**Assignment**
The listing below should be printed in full and exactly, apart from its images.

**Data**
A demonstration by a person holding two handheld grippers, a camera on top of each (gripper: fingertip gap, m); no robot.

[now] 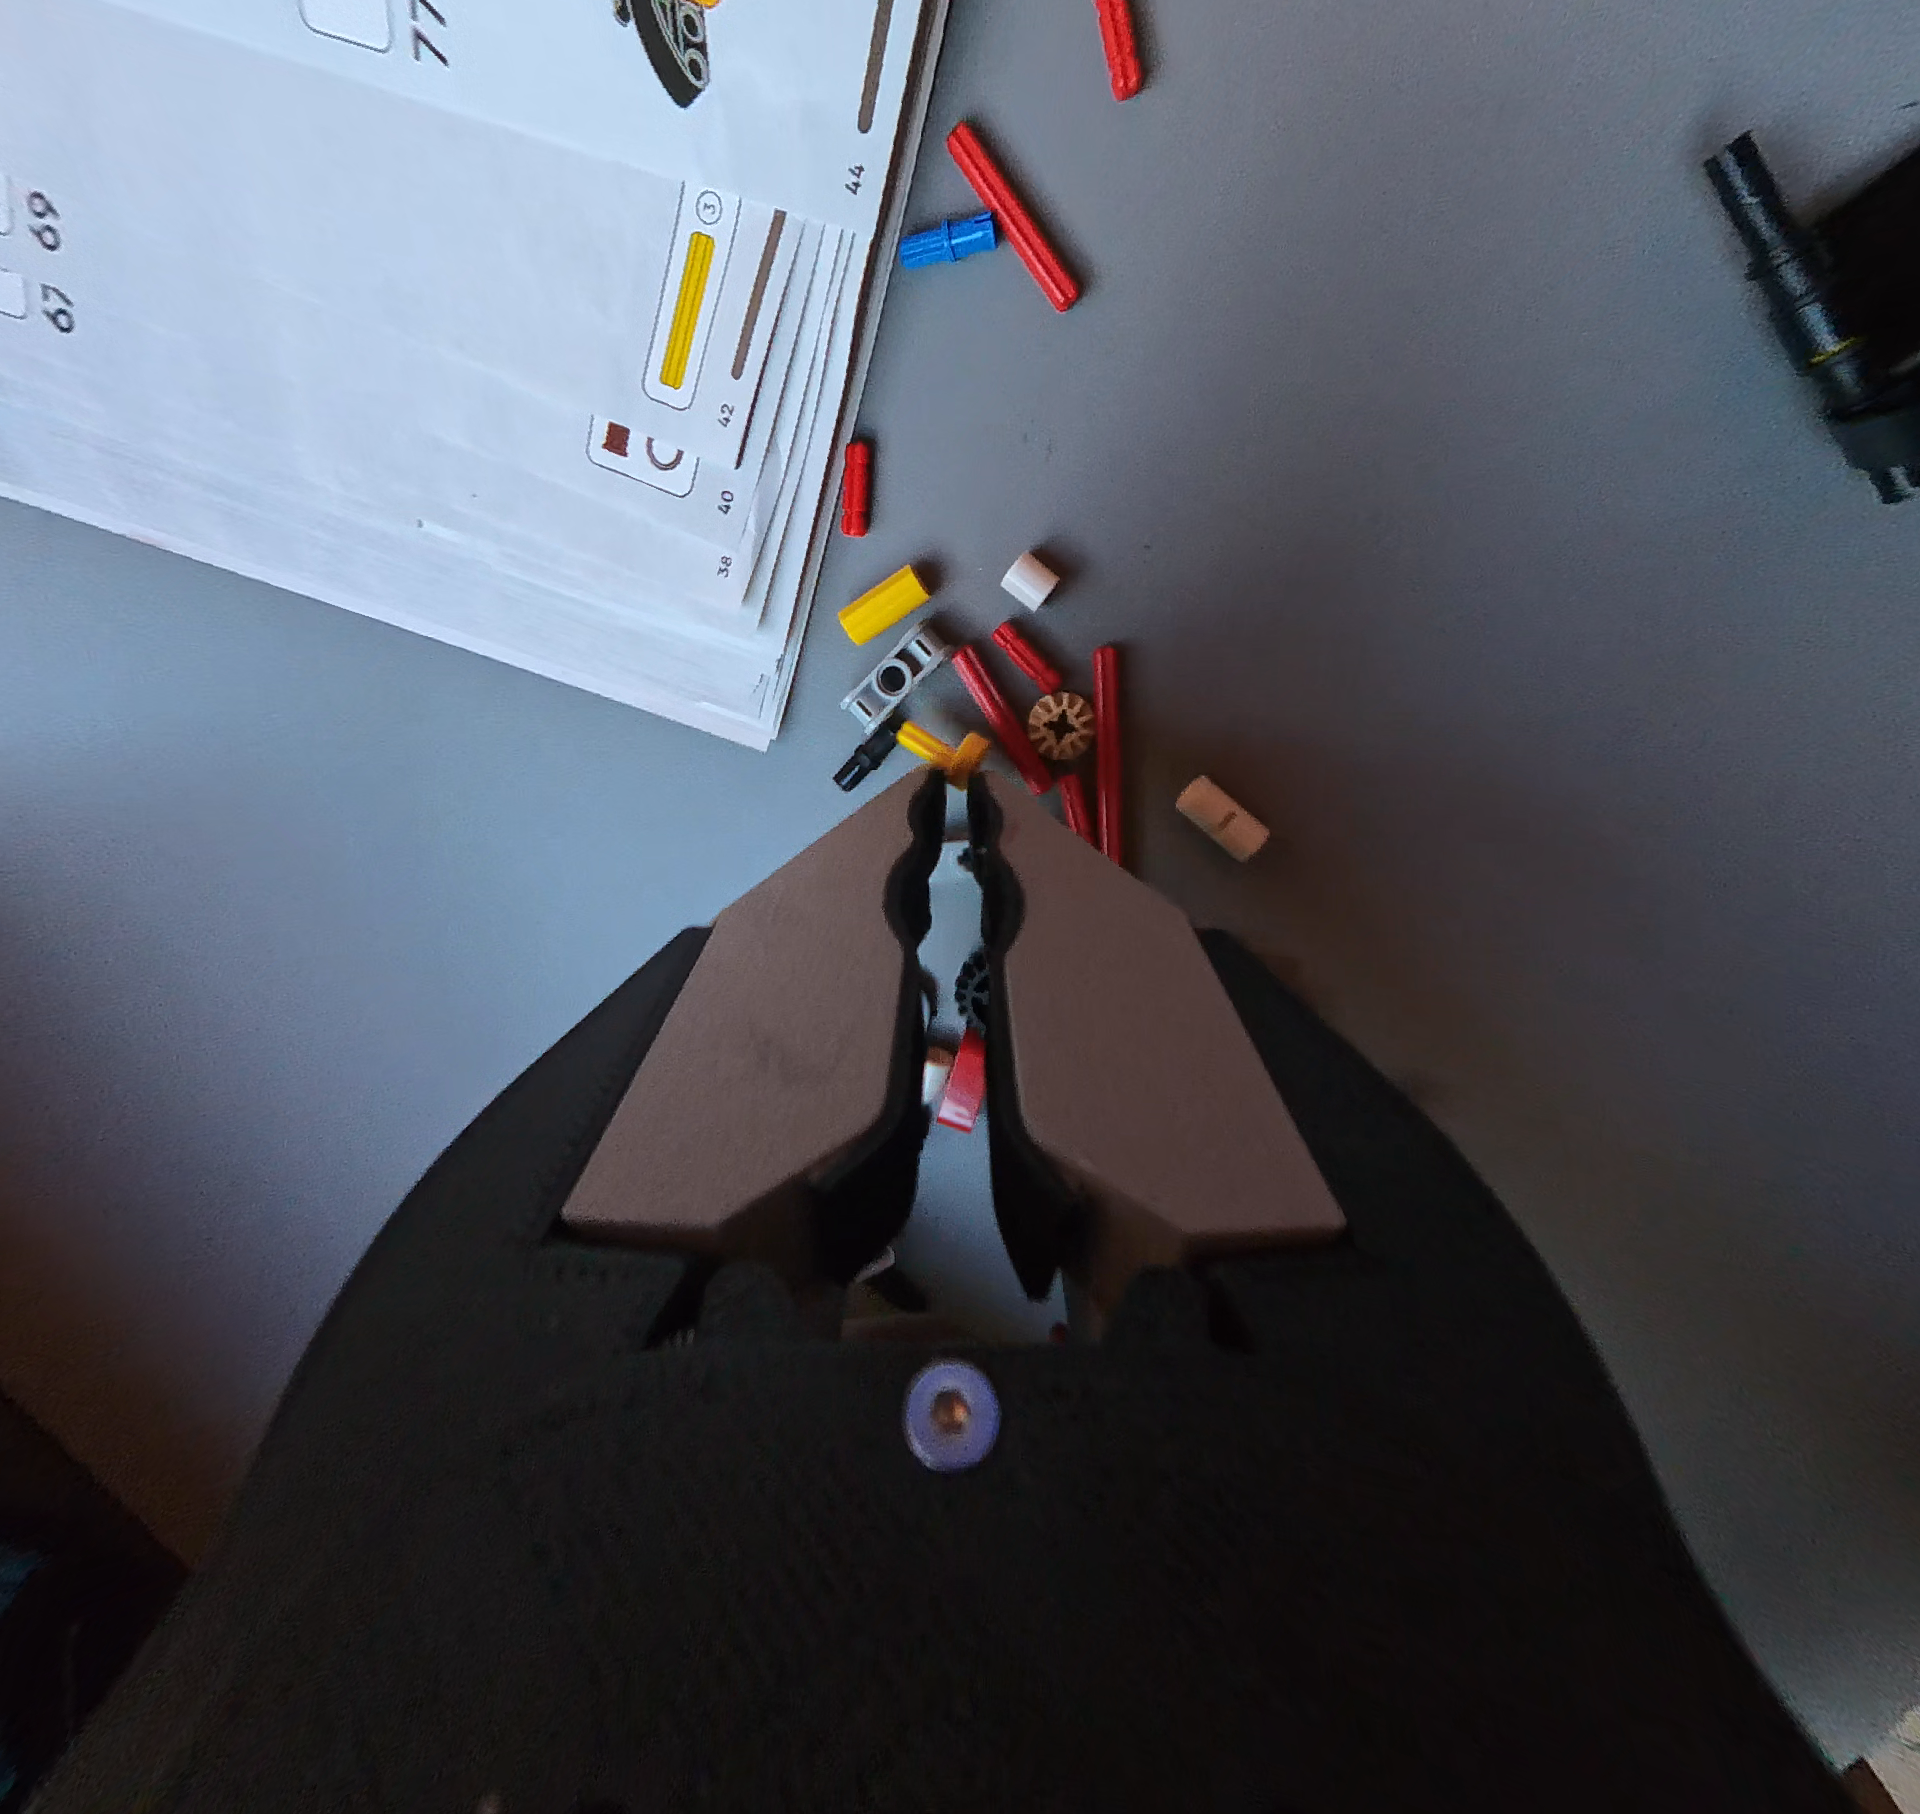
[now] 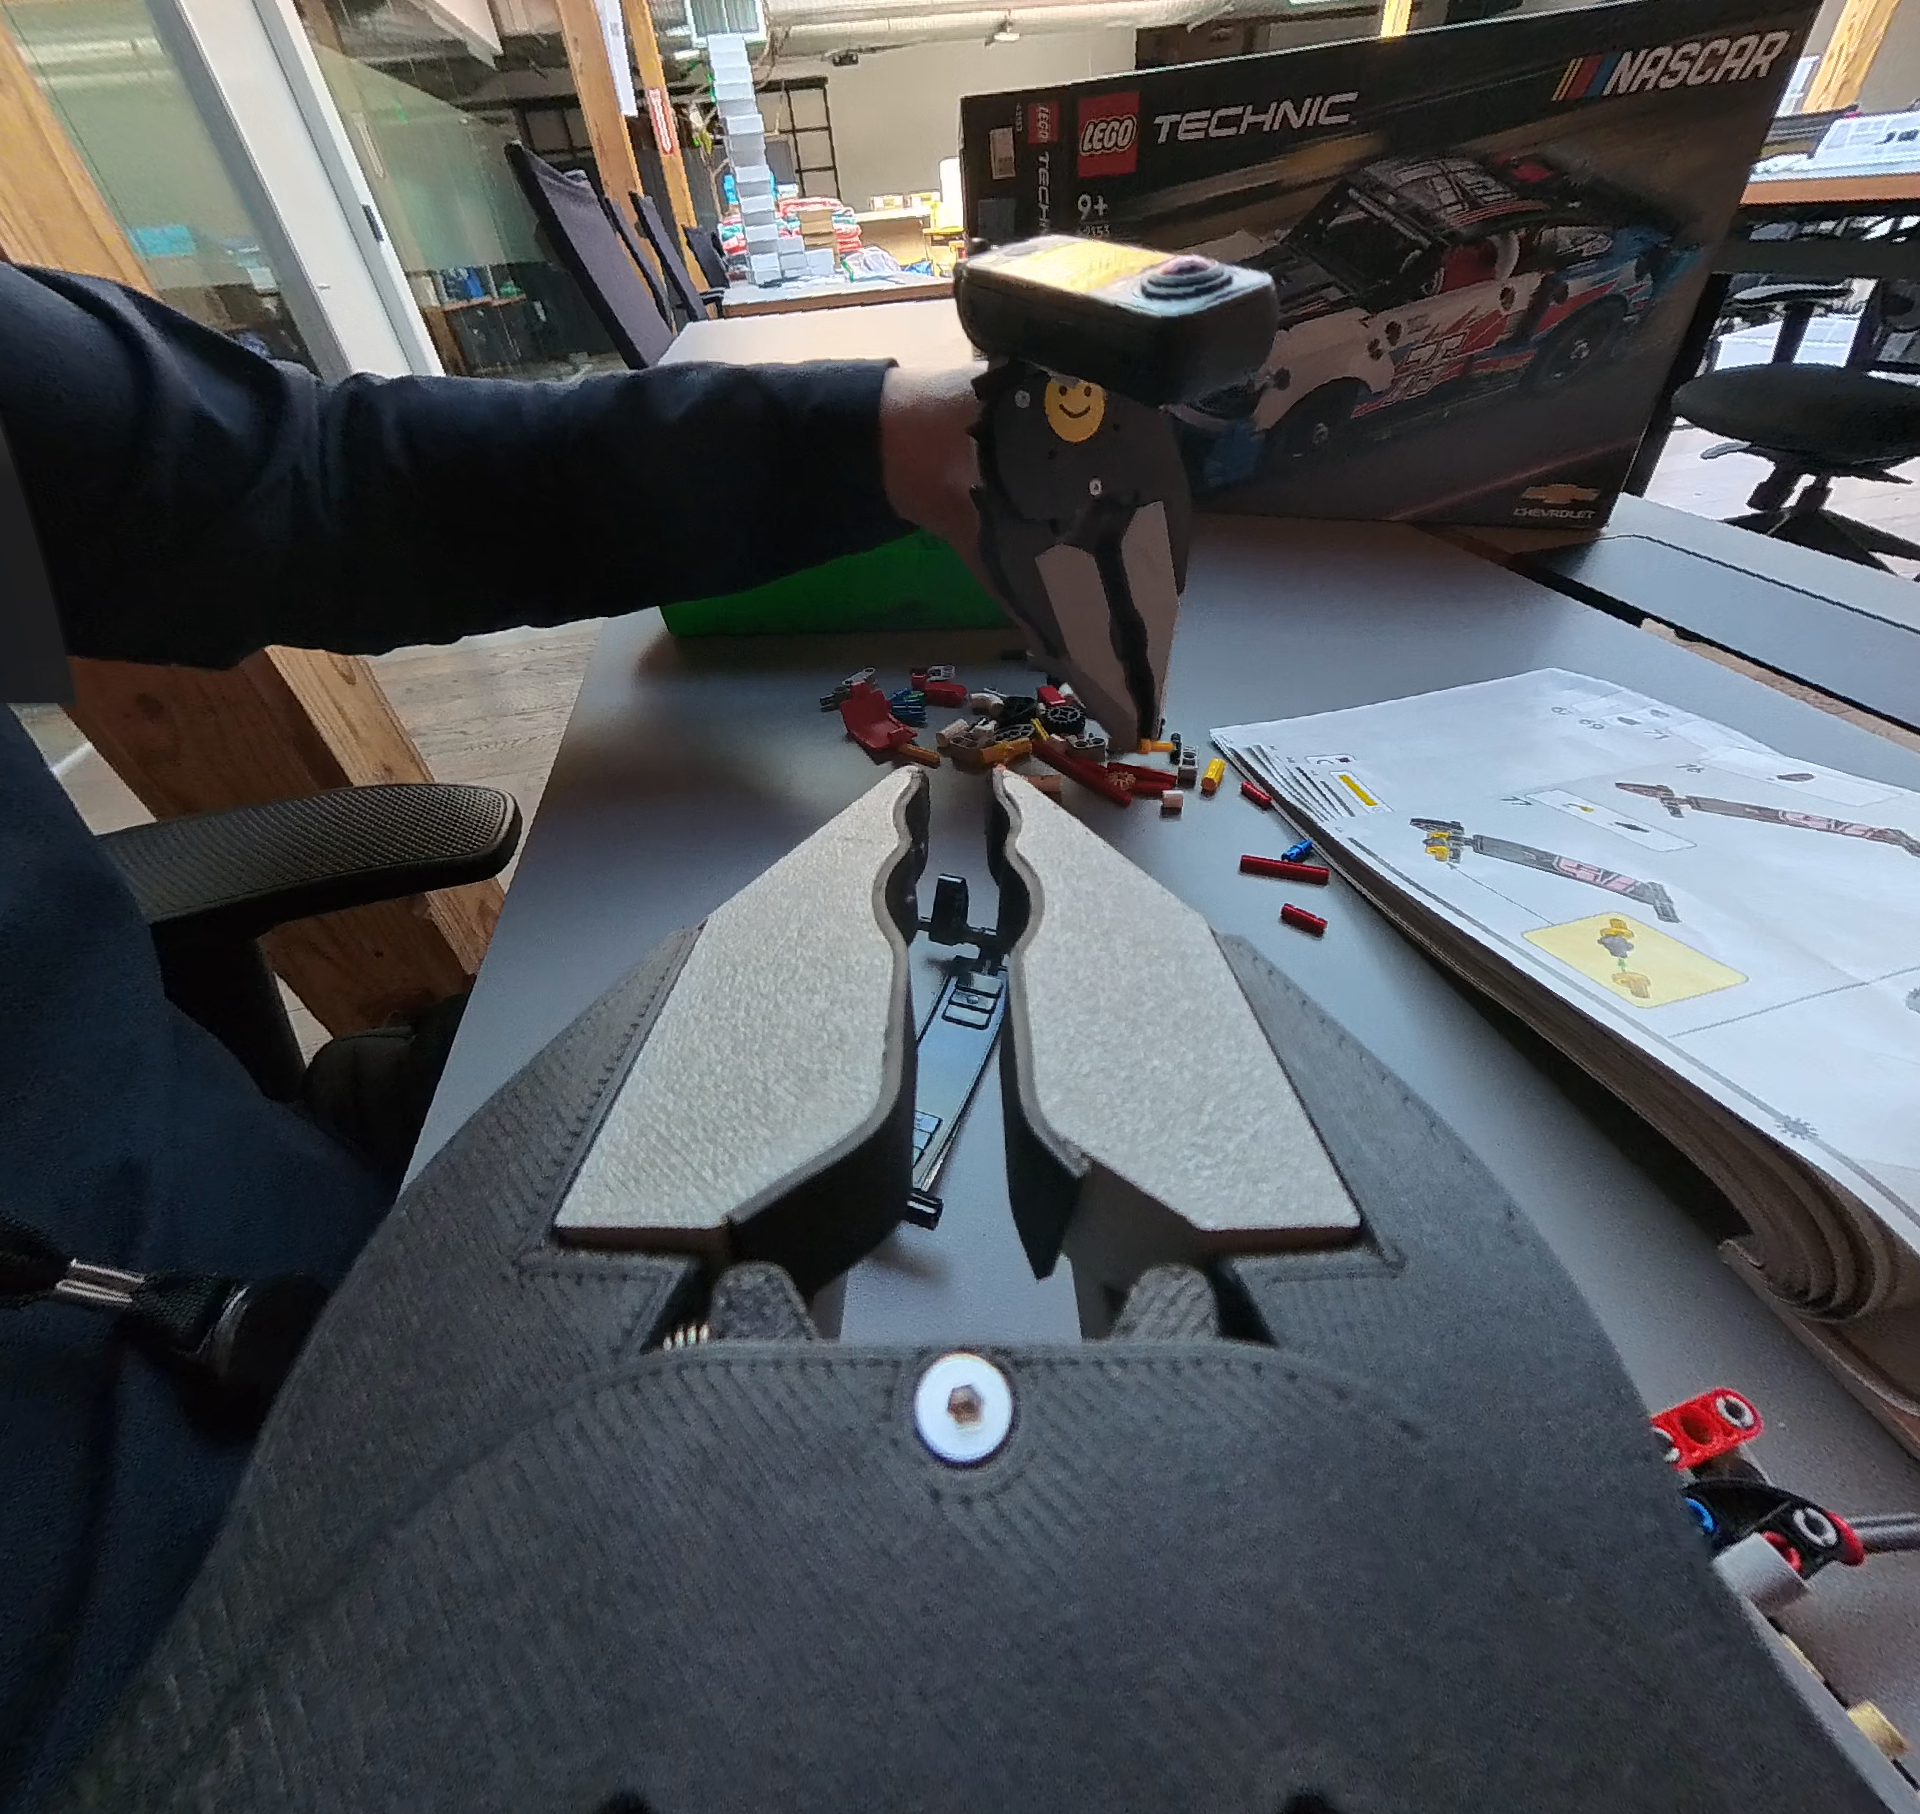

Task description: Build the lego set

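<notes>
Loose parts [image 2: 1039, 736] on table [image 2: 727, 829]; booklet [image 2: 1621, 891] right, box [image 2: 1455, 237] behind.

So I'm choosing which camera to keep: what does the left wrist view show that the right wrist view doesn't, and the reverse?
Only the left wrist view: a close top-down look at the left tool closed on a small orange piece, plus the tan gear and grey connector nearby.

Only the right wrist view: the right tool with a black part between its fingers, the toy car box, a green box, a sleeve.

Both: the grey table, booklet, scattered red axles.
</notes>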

**Exercise answer**
A demonstration by a person holding two handheld grippers, a camera on top of each (gripper: fingertip gap, m); no robot.

[now] 
[now] 

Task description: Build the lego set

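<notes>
Loose parts [image 2: 1039, 736] on table [image 2: 727, 829]; booklet [image 2: 1621, 891] right, box [image 2: 1455, 237] behind.

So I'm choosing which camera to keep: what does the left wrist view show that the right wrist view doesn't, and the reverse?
Only the left wrist view: a close top-down look at the left tool closed on a small orange piece, plus the tan gear and grey connector nearby.

Only the right wrist view: the right tool with a black part between its fingers, the toy car box, a green box, a sleeve.

Both: the grey table, booklet, scattered red axles.
</notes>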

What the exercise asked for is now complete.